Falando nessa mudança, enquanto não há definição regulatória, o país, com largo potencial para desenvolvimento da atividade petrolífera, relacionada ou não com o pré-sal, vem sofrendo a fuga dos investimentos nas atividades de E&P e deixando de arrecadar receitas importantes, via bônus, logo no momento em que se mostra altamente atraente para investimentos.

Tudo por conta da mal concebida mudança do marco regulatório, que vem causando enorme desequilíbrio na atividade, num mercado de trabalho superespecializado, com reflexos diretos na conta corrente e no futuro do Brasil – inclusive no que diz respeito à sua capacidade de resposta a acidentes como os de Macondo.

* * *

Recursos do subsolo não explorados e explotados não geram receitas nem progresso. E isso precisa ser feito quanto antes. As fontes alternativas de energia e até dos produtos petroquímicos sem o “petro” vêm por aí a passos largos. A idade da pedra não acabou por falta de pedras, como vem se repetindo com frequência.

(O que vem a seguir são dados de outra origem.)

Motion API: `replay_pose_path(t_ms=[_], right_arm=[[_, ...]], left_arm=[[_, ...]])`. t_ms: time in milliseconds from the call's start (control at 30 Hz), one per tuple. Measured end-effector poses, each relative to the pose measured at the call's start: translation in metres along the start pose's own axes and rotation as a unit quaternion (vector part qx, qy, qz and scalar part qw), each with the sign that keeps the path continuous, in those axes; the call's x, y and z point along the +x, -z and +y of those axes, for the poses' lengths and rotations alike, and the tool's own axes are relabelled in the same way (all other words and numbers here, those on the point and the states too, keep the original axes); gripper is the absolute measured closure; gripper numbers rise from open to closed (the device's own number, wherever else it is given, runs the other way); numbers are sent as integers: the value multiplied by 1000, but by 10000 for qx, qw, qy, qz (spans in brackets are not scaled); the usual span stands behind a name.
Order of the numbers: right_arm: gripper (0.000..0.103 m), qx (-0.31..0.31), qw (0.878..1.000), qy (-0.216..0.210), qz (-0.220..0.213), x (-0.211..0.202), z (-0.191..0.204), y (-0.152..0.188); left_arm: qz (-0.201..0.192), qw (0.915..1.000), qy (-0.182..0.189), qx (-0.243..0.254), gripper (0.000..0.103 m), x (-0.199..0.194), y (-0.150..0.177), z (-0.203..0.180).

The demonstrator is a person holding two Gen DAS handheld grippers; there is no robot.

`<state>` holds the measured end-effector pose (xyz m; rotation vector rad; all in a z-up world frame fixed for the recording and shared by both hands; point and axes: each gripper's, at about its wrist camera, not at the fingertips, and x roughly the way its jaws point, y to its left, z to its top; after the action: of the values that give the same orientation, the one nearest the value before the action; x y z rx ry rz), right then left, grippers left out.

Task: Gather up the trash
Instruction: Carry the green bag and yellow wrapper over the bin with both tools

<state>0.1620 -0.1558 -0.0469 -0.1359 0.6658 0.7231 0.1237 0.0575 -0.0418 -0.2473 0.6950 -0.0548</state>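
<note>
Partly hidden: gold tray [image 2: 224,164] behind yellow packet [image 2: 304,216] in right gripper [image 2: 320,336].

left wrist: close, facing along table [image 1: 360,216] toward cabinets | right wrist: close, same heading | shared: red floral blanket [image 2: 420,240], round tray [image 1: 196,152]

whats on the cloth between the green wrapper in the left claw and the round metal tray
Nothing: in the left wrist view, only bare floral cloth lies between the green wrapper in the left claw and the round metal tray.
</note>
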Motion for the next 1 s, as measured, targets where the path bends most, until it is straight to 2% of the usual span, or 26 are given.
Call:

Voltando à conta corrente, vale a pena ressaltar, conforme dados de The Economist, que a Alemanha voltou, há tempos, a passar à frente da China no balanço comercial (BC): US$ 210,4 bilhões versus US$ 156,6 bilhões, e com boa saúde na conta corrente (CC, onde também estão lançados os saldos do BC e dos investimentos): US$ 185,5 bilhões versus US$ 282,2 bilhões. Já o Brasil tem um modesto BC, de US$ 19,3 bilhões, e uma CC negativa, de -US$ 36,4 bilhões!

Estaremos seguindo o modelo do México, grande produtor de petróleo, com seu monopólio, ignorando o enorme potencial em sua área do Golfo – onde, aliás, ocorreu um dos maiores acidentes da indústria, em 1979, com o blowout na Ixtoc I, em 50 m de cota batimétrica! –, com BC negativo de -US$ 2,3 bilhões e CC negativa de -US$ 5 bilhões? Não seria melhor seguir Singapura (com parcos 639 km² de área!): BC de US$ 29,9 bilhões e CC de US$ 34,2 bilhões?